My winter of solitude begins

coontie(Alive and well in Florida)

Did I mention that I will be mostly alone this winter, save the company of two fine cats? Rich’s work will keep him in Chicago so we will be long spells apart. For the three weeks before Christmas, this was sounding like a fine idea to me. I suppose I’m the only one of you who thinks the occasional marital hiatus is a good plan. Sometimes in the past, I’ve admitted to this kind of idea, thinking everybody must feel the same and then, much to my embarrassment, I find out it’s not true and you all are still like giddy newlyweds.  Anyway, just before Christmas he was, for the umpteenth time, at the “single most stressful’ point of his career and I was, for the umpteenth time, trying to figure which of his relatives I should send cards to while managing every single non- business aspect of our households and life and, well, things got a bit testy.

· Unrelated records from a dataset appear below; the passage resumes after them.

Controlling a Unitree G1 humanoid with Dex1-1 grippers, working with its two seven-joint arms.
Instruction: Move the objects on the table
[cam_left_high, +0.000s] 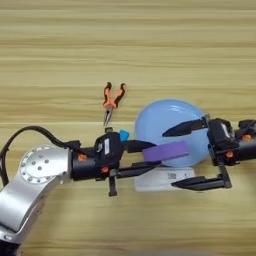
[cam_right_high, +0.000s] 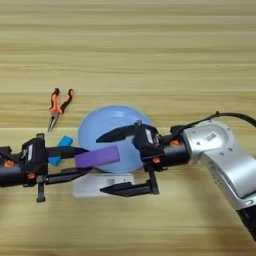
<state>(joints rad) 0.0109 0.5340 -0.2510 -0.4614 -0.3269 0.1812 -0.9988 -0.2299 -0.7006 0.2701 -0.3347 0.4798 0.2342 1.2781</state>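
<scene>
Table (cam_left_high: 128, 50) holds one pair of needle-nose pliers (cam_left_high: 112, 101) lying free behind the plate's left edge, one light blue plate (cam_left_high: 165, 120), one white flat card (cam_left_high: 165, 179) in front of the plate, one small blue piece (cam_left_high: 123, 135) and one purple bar (cam_left_high: 166, 151). Left gripper (cam_left_high: 145, 157) has its two fingers clamped on the left end of the purple bar, which is held over the plate's near rim. Right gripper (cam_left_high: 186, 156) sits with fingers wide apart, one over the plate and one over the card, holding nothing.

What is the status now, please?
Left gripper shut on purple bar. Right gripper open, facing it over blue plate. Pliers untouched.
</scene>
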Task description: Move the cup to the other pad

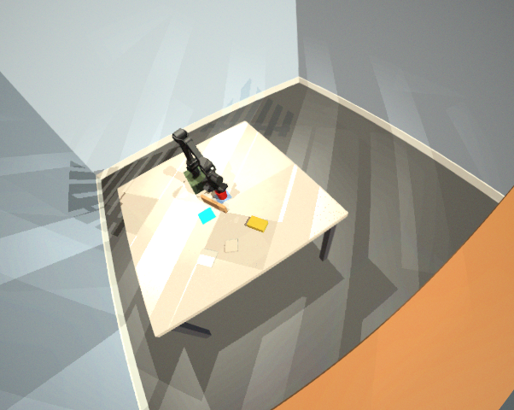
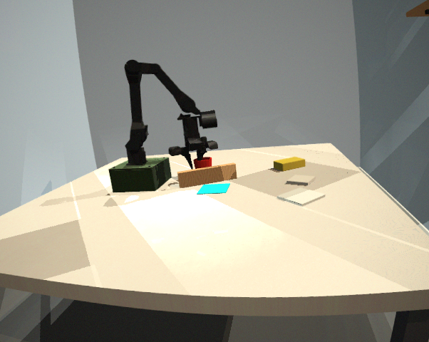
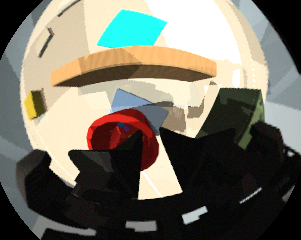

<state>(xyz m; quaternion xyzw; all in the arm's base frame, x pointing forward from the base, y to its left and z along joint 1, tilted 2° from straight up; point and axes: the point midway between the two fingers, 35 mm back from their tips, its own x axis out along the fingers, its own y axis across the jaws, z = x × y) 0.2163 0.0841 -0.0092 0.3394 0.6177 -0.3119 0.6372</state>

And I thought, thank God, we’ll be getting a break from each other this winter, because familiarity breeds contempt as does underwear piled up on his side of the bed and a total inability to read mail. His absolute refusal to engage in any holiday cheer leaves me with all the fun of driving around in Chicago to stores I don’t want to be in buying gifts nobody needs and by the time Christmas comes, especially this year after that hellacious drive south, well. You get the picture. We were both a bit raw around the edges.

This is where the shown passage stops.